En la ciudad haitiana de Puerto Príncipe se presenta como un diplomático mexicano interesado en adquirir, por instrucciones de su gobierno, grandes cantidades de café. Es ahora el señor Castañón y pone en su mirilla a un caficultor francés radicado en la isla, el señor Berard, viejo, arisco, egoísta y ambicioso. Le compra todo un cargamento del grano, que no le paga, pero que llega a su destino, en Veracruz. Enseguida le ofrece 100 000 dólares por su posesión y le explica el motivo. Ha descubierto en ella un entierro de barras de oro. No accede el francés a la venta, pero está dispuesto a compartir las ganancias con el cubano. Busca Roque Ramírez un detector de metales, opera el aparato, perciben sus señales y excavan. Cincuenta lingotes salen de la tierra. Raspa Roque uno de ellos y Berard, estremecido, recoge las limallas que luego analizará un joyero. No hay duda posible: es oro puro.
Como nadie en Haití lo compraría, Castañón otorga un voto de confianza al francés y lo insta a que viaje a Nueva York, donde la Casa Morgan se perfila como un comprador seguro. Le pide un favor, que le anticipe 30 000 dólares para emprender cierto negocio no previsto en su presupuesto. Da Berard gustoso el dinero e invita al cubano a que se instale en su residencia hasta que regrese. En Nueva York el fiasco fue total. Eran de bronce los 49 lingotes que llevaba. El que sí era de oro puro había quedado en poder de El Águila Negra, que pidió conservarlo como recuerdo.

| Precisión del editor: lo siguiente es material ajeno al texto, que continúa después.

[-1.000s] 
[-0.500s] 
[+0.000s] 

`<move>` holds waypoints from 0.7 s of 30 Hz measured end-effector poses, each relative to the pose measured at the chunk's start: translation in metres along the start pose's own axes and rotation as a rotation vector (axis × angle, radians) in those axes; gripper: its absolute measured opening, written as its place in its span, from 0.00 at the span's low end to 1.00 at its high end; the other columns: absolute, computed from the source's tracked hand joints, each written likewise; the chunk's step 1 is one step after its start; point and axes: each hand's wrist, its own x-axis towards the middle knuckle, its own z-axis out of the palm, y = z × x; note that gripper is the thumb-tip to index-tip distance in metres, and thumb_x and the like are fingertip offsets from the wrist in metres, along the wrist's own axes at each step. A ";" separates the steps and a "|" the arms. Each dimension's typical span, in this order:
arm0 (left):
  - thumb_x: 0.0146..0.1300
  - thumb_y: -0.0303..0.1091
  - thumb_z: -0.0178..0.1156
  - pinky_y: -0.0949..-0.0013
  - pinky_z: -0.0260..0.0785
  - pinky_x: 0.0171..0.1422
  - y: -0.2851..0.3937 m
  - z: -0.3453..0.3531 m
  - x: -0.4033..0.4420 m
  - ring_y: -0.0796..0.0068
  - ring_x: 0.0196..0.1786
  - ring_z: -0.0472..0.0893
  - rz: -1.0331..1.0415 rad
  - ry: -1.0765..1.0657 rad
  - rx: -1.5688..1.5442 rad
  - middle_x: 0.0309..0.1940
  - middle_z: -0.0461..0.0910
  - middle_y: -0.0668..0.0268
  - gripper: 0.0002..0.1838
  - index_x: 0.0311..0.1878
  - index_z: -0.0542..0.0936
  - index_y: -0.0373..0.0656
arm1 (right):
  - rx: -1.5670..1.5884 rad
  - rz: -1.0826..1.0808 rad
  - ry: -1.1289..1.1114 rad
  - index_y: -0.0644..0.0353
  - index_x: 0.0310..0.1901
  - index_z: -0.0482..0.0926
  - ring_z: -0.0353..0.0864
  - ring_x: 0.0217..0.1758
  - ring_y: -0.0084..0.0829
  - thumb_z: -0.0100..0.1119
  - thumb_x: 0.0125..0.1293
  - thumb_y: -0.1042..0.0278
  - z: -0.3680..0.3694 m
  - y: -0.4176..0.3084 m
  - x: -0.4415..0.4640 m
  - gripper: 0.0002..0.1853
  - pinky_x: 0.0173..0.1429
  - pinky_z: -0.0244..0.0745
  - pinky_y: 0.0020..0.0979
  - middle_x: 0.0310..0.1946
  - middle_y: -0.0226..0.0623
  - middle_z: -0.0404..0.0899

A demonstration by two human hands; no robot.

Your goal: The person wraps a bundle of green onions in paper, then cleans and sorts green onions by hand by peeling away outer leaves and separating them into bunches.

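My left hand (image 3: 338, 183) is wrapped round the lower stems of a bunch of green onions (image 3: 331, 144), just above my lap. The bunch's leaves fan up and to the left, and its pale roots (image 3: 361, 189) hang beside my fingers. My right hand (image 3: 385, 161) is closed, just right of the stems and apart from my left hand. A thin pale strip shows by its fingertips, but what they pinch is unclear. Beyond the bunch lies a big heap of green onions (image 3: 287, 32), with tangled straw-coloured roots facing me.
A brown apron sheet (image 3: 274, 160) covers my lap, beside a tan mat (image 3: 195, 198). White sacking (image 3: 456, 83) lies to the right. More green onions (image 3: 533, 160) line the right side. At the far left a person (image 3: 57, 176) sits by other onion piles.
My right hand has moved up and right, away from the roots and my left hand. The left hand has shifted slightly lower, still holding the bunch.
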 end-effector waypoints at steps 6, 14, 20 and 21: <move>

FinalEl intento de estafar al coronel Pedraza costó a El Águila Negra dos años de cárcel. En 1943 regresa a México y se instala en su lujosa residencia de Chapultepec. Lleva esa vez, producto de sus estafas, unos 270 mil dólares consigo. Dos policías cubanos, Jacinto Hernández Nodarse y Luis Torres Catá, le siguen los pasos. La justicia cubana lo reclama y a sus requerimientos la policía de México lo detiene en más de diez ocasiones. Gasta Roque Ramírez una fortuna en abogados que retardan una y otra vez la extradición hasta que, por orden del ministro de Gobernación, lo confinan en la prisión de Lecumberri. Alega Roque Ramírez su condición de ciudadano mexicano, pero son falsos los documentos con que pretende avalar su ciudadanía y Cuba demuestra que no se trata de dos sujetos con el mismo nombre, sino de un solo hombre con dos personalidades. La repatriación está cerca y El Águila Negra encarga a su esposa que contrate los servicios del pistolero Pavía Franco, que, con su banda, ultimaría a sus custodios en el camino del aeropuerto. Nada pueden hacer.
En la tarde del 5 de agosto de 1944 llega a Rancho Boyeros el avión que trae a Roque Ramírez para pasar en el castillo del Príncipe la más larga temporada penitenciaria de su vida. Batista lo indultó en 1953 y enseguida se trasladó a México con su familia.